Material provided
■ ■ ■ ■ ■

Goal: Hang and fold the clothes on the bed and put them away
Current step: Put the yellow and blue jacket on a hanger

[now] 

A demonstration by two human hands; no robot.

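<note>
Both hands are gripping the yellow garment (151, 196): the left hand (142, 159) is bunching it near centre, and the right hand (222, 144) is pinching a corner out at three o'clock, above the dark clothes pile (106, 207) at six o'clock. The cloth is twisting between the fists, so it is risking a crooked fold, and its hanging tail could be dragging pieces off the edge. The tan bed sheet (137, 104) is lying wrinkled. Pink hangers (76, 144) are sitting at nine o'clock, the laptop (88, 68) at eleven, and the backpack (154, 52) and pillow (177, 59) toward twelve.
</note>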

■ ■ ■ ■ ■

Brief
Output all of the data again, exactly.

Exercise solution
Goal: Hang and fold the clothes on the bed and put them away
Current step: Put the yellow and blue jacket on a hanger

[now] 

A demonstration by two human hands; no robot.

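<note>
Both hands are gripping the yellow garment (151, 196): the left hand (142, 159) is bunching it near centre, and the right hand (222, 144) is pinching a corner out at three o'clock, above the dark clothes pile (106, 207) at six o'clock. The cloth is twisting between the fists, so it is risking a crooked fold, and its hanging tail could be dragging pieces off the edge. The tan bed sheet (137, 104) is lying wrinkled. Pink hangers (76, 144) are sitting at nine o'clock, the laptop (88, 68) at eleven, and the backpack (154, 52) and pillow (177, 59) toward twelve.
</note>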

No more work remains in this exercise.